### WORK INSTRUCTION
Word for word, set down the entries that follow.

Records from a collection:
::::

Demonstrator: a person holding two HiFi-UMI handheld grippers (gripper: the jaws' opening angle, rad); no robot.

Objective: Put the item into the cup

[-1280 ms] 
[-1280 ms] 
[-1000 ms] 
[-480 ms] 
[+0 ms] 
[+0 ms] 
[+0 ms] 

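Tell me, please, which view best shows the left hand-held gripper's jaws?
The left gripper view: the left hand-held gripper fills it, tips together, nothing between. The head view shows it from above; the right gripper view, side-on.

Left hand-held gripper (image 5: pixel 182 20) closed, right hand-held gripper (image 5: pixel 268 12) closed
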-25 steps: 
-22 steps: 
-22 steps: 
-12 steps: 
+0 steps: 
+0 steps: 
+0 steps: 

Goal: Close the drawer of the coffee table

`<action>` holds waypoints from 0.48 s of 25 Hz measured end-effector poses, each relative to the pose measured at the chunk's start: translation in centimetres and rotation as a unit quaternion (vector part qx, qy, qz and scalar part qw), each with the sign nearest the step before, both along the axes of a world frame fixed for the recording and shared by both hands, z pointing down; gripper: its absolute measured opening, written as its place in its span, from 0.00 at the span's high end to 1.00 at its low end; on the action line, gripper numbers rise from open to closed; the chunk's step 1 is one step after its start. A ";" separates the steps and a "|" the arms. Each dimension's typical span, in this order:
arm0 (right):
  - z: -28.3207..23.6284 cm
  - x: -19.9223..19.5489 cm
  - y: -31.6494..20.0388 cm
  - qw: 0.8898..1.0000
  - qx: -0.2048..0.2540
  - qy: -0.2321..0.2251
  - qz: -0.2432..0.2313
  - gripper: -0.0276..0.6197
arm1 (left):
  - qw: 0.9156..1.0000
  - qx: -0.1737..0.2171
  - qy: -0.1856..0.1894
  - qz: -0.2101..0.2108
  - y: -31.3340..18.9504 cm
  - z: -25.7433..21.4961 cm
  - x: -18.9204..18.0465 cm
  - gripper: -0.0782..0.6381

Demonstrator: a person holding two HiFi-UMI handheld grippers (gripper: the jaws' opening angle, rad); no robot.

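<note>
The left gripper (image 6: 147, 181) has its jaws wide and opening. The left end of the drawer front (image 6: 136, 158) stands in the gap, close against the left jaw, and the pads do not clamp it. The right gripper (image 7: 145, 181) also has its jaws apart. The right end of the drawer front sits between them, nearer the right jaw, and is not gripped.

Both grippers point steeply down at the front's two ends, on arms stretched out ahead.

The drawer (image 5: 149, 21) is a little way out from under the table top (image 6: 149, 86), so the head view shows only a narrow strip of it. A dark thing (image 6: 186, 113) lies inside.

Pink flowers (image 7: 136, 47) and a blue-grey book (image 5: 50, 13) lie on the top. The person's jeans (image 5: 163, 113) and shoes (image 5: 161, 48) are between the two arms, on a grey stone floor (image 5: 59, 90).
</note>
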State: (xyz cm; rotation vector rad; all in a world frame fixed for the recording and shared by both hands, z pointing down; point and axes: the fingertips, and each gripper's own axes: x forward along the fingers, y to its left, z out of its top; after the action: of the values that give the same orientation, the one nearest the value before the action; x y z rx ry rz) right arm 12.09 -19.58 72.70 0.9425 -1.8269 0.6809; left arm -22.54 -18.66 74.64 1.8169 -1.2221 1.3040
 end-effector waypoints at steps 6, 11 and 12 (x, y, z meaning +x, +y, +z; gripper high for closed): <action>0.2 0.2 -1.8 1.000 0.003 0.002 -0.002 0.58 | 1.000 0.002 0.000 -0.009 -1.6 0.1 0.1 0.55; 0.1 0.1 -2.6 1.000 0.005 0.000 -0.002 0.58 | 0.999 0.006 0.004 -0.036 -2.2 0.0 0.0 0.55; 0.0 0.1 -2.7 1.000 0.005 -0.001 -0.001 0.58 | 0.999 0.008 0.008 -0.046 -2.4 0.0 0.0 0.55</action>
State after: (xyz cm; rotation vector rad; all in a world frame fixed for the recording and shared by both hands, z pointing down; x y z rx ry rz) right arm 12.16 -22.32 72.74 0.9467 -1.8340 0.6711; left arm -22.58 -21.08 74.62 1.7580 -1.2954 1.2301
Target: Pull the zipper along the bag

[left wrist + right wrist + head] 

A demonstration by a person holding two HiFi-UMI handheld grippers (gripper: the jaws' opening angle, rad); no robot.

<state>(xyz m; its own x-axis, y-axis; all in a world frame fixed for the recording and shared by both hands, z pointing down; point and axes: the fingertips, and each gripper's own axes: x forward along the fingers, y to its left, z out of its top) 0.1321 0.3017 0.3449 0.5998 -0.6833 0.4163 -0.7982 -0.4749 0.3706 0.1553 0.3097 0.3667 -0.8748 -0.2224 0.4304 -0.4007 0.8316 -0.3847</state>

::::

### EXERCISE SOLUTION
Demonstrator: a person holding two HiFi-UMI handheld grippers (gripper: the jaws' opening angle, rad); no robot.

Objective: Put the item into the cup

[-1280 ms] 
[-1280 ms] 
[-1000 ms] 
[-480 ms] 
[+0 ms] 
[+0 ms] 
[+0 ms] 

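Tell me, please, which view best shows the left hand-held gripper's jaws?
The left gripper view: the left hand-held gripper fills it, tips together, nothing between. The head view shows it from above; the right gripper view, side-on.

Left hand-held gripper (image 5: pixel 182 20) closed, right hand-held gripper (image 5: pixel 268 12) closed
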-25 steps: 
-22 steps: 
-22 steps: 
-12 steps: 
+0 steps: 
+0 steps: 
+0 steps: 

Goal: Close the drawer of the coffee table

`<action>` holds waypoints from 0.48 s of 25 Hz measured end-effector poses, each relative to the pose measured at the chunk's start: translation in centimetres and rotation as a unit quaternion (vector part qx, qy, qz and scalar part qw), each with the sign nearest the step before, both along the axes of a world frame fixed for the recording and shared by both hands, z pointing down; gripper: its absolute measured opening, written as its place in its span, from 0.00 at the span's high end to 1.00 at its low end; on the action line, gripper numbers rise from open to closed; the chunk's step 1 is one step after its start. A ";" separates the steps and a "|" the arms. Each dimension's typical span, in this order:
arm0 (right):
  - z: -28.3207..23.6284 cm
  - x: -19.9223..19.5489 cm
  - y: -31.6494..20.0388 cm
  - qw: 0.8898..1.0000
  - qx: -0.2048..0.2540
  - qy: -0.2321..0.2251
  - qz: -0.2432..0.2313
  - gripper: -0.0276..0.6197
arm1 (left):
  - qw: 0.9156..1.0000
  - qx: -0.1737..0.2171
  - qy: -0.1856..0.1894
  - qz: -0.2101..0.2108
  - y: -31.3340..18.9504 cm
  - z: -25.7433..21.4961 cm
  - x: -18.9204..18.0465 cm
  - gripper: -0.0782..0.6381

Demonstrator: a person holding two HiFi-UMI handheld grippers (gripper: the jaws' opening angle, rad); no robot.

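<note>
The left gripper (image 6: 147, 181) has its jaws wide and opening. The left end of the drawer front (image 6: 136, 158) stands in the gap, close against the left jaw, and the pads do not clamp it. The right gripper (image 7: 145, 181) also has its jaws apart. The right end of the drawer front sits between them, nearer the right jaw, and is not gripped.

Both grippers point steeply down at the front's two ends, on arms stretched out ahead.

The drawer (image 5: 149, 21) is a little way out from under the table top (image 6: 149, 86), so the head view shows only a narrow strip of it. A dark thing (image 6: 186, 113) lies inside.

Pink flowers (image 7: 136, 47) and a blue-grey book (image 5: 50, 13) lie on the top. The person's jeans (image 5: 163, 113) and shoes (image 5: 161, 48) are between the two arms, on a grey stone floor (image 5: 59, 90).
</note>
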State: (xyz cm; rotation vector rad; all in a world frame fixed for the recording and shared by both hands, z pointing down; point and axes: the fingertips, and each gripper's own axes: x forward along the fingers, y to its left, z out of its top; after the action: of the values that give the same orientation, the one nearest the value before the action; x y z rx ry rz) right arm 12.09 -19.58 72.70 0.9425 -1.8269 0.6809; left arm -22.54 -18.66 74.64 1.8169 -1.2221 1.3040
 end-effector waypoints at steps 6, 11 and 12 (x, y, z meaning +x, +y, +z; gripper high for closed): <action>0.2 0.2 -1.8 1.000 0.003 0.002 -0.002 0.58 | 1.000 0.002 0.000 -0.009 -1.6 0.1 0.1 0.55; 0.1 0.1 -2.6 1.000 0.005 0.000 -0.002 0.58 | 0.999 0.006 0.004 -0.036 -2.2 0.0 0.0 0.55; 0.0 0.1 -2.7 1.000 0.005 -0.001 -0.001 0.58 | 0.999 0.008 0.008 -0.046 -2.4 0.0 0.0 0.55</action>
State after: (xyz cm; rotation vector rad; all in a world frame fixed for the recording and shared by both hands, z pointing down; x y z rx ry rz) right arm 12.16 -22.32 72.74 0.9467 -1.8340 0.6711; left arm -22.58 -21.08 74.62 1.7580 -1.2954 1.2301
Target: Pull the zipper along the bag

[left wrist + right wrist + head] 

A demonstration by a person holding two HiFi-UMI handheld grippers (gripper: the jaws' opening angle, rad); no robot.

<state>(xyz m; its own x-axis, y-axis; all in a world frame fixed for the recording and shared by both hands, z pointing down; point and axes: the fingertips, and each gripper's own axes: x forward along the fingers, y to its left, z out of its top) 0.1321 0.3017 0.3449 0.5998 -0.6833 0.4163 -0.7982 -0.4749 0.3706 0.1553 0.3097 0.3667 -0.8748 -0.2224 0.4304 -0.4007 0.8316 -0.3847</state>

For this exercise, the answer is now complete.